Deputy Coroner Doug Palmer, unphased, reopened his folder and produced the photographs of the drowning victim. Seeing the photos, Deputy Sanchez visibly trembled. He confirmed that the photographs were of the boy he saw on the canal waving at him. Palmer looked at Sanchez, then side-eyed all of us, perhaps thinking this was a bad joke. We stood in silence.
Palmer told Sanchez that the young boy in the photographs was a drowning victim he had recovered earlier that day.
At this time, Deputy Aspen radioed that he had arrived at the location: the intersection of Cole and Kloke Roads. We listened, waiting to hear Aspen’s report. Within five minutes, Aspen radioed he was back in service and said to log the call as UTL (unable to locate).
It seemed as if Deputy Sanchez had been punched in the gut; he lost his balance and almost fell to the floor. After Sanchez calmed down, Sgt. Sotelo decided we were properly staffed and told Deputy Sanchez to go home. Sgt. Sotelo wrote up the incident and sent it up the chain of command.
Deputy Sanchez was off for two weeks due to “medical reasons.”
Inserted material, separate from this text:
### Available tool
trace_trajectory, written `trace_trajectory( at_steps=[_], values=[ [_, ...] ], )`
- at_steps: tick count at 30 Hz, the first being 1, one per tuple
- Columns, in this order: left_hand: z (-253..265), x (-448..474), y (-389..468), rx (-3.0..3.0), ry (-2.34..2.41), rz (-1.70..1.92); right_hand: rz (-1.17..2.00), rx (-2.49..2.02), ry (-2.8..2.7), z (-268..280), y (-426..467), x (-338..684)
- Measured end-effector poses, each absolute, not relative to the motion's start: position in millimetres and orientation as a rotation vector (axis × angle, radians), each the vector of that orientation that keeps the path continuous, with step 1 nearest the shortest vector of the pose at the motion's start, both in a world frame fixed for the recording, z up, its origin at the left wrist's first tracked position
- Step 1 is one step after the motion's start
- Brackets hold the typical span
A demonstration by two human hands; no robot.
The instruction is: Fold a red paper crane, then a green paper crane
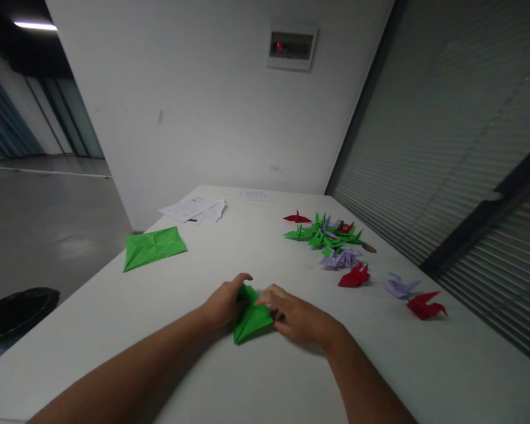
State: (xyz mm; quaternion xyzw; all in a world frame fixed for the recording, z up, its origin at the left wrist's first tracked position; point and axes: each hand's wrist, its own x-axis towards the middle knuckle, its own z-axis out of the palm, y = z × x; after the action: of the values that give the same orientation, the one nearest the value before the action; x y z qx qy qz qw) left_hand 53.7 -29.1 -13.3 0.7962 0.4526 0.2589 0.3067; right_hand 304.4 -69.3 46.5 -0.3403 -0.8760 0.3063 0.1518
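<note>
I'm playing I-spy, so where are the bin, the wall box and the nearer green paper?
Bin point(34, 321): head view, on its rim.
Wall box point(294, 46): head view, on its dark middle.
Nearer green paper point(253, 323): head view, on its near part.

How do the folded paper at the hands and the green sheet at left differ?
The folded paper looks smaller than the green sheet. The left hand and right hand are at the folded paper; the green sheet lies apart from both. Both papers are green and creased.

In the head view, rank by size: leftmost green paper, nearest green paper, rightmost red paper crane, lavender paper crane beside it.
1. Leftmost green paper
2. Nearest green paper
3. Red paper crane, lavender paper crane: too alike
</note>
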Motion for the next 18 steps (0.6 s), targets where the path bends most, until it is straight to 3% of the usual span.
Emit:
trace_trajectory(
  at_steps=[14, 18],
  values=[
    [-15.2, 59.5, -32.0, 2.112, 1.012, 0.696, 0.545, -1.245, -2.746, 36.1, -67.4, 299.1],
    [-10.1, 56.6, -34.6, 2.242, 1.088, 0.900, 0.578, -1.302, -2.700, 35.2, -66.8, 299.0]
  ],
)
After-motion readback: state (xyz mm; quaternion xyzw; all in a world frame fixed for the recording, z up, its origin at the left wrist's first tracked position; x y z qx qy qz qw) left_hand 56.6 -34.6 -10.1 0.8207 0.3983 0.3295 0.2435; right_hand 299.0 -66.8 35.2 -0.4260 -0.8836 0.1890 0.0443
In 1984, I was a Reserve Deputy L1, and by that time there were always numerous accidents at the intersection of Cole and Kloke Roads. In May of that year, I spoke to veteran Highway Patrol officer, Lisa Bower. Officer Bower told me the following: Drivers involved in an accident in that area would say a child waving on the canal bank had distracted them. Witnesses to accidents mentioned a boy standing on the canal bank, waving at them. All drivers and witnesses gave the same description of the child, a young boy wearing a green-striped shirt. When witnesses and drivers looked away, the child was always gone when they looked back.
After too many unexplained accidents, Imperial County installed red warning lights and two new stop signs, making a four-way stop. This was unusual for a remote and little-traveled area. Yet, when the warning lights were installed, the accidents stopped and no further reports of the lost child on the canal bank were reported.
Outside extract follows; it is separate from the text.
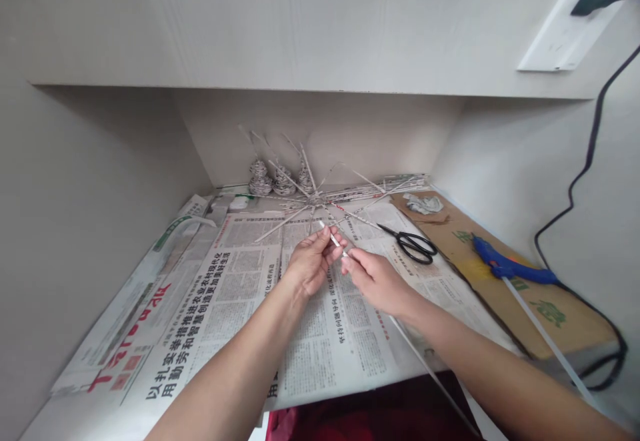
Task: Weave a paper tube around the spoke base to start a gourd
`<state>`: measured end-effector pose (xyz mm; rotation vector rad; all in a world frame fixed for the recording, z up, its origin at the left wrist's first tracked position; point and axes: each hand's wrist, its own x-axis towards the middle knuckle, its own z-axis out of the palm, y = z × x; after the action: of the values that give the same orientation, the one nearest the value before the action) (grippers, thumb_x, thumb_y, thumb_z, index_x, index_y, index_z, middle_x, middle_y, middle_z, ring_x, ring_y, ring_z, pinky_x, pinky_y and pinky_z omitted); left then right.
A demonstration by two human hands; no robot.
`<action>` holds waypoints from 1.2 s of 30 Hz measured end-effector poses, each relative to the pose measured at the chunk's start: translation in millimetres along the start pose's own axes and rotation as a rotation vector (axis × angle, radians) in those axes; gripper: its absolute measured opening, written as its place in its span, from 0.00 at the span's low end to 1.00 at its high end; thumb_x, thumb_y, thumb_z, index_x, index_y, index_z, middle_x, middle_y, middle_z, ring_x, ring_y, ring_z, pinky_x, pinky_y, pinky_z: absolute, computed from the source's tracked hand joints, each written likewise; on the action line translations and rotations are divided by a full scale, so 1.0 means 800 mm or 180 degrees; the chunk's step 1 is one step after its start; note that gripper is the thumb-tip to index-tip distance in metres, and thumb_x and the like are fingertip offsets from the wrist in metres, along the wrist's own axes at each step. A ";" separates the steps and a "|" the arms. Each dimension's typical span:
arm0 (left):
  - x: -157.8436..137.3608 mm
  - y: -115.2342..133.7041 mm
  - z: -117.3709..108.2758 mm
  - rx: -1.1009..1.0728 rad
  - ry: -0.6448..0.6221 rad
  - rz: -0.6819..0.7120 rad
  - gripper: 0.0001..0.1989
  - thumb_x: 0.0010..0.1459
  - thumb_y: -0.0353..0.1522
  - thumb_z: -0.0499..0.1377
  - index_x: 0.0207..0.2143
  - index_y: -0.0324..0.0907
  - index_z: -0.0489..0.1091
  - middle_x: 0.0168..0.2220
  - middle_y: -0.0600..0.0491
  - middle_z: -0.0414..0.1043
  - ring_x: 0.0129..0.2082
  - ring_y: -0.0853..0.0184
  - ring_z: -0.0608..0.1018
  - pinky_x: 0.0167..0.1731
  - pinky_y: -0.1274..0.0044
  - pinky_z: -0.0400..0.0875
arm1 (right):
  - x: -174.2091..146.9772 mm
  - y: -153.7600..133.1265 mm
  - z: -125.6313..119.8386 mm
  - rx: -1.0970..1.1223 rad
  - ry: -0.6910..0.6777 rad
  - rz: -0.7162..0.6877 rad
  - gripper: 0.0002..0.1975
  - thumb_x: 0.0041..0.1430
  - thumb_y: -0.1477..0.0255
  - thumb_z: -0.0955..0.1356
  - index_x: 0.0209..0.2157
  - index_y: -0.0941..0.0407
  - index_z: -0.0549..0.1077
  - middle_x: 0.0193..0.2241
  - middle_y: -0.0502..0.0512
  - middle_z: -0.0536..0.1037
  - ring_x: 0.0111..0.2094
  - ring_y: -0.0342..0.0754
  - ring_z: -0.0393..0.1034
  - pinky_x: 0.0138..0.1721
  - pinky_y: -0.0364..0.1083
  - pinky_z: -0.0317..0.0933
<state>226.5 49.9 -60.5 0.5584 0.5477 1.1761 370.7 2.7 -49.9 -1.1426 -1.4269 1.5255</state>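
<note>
My left hand [313, 262], palm turned partly up, pinches a thin white rolled-paper stick [335, 238] near its tip. Close by on the right, my right hand [379, 282] grips the same stick between thumb and fingers. A long pale length of it seems to run on below my right wrist, past the table's front edge. Just beyond my hands lies a star-shaped piece of paper sticks [315, 198], its spokes spreading from a small woven centre. Black-handled scissors [419, 246] rest to the right of it on the newspaper.
Newspaper [240, 294] covers the table. Several woven gourd shapes [260, 179] stand at the back, near a bundle of paper sticks [360, 191]. Right, a cardboard sheet [575, 327] bears a blue glue gun [515, 267] and a crumpled wad [424, 203]. Its black cord [575, 194] hangs along the wall.
</note>
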 end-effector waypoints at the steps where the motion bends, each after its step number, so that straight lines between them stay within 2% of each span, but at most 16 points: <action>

Deputy Sanchez made a full recovery and never spoke of the incident.
Robert Hamilton was born in Poughkeepsie, New York and grew up in a small village called Wappinger Falls. After his parents divorced, he moved to Florida before making Southern California home. There, he fulfilled his dream of becoming a deputy sheriff. Fifteen years later, his career came to a crashing end after experiencing a job-related injury that caused him to be honorably retired. As a deputy, Robert saw and heard things that were unexplained and without explanation: ghosts, evil, and just strange things. This was not new to him, as he had seen and heard things as a small child. Psychic? No, he’d be rich. Robert enjoys reading stories of the unexplained, and flying his drone.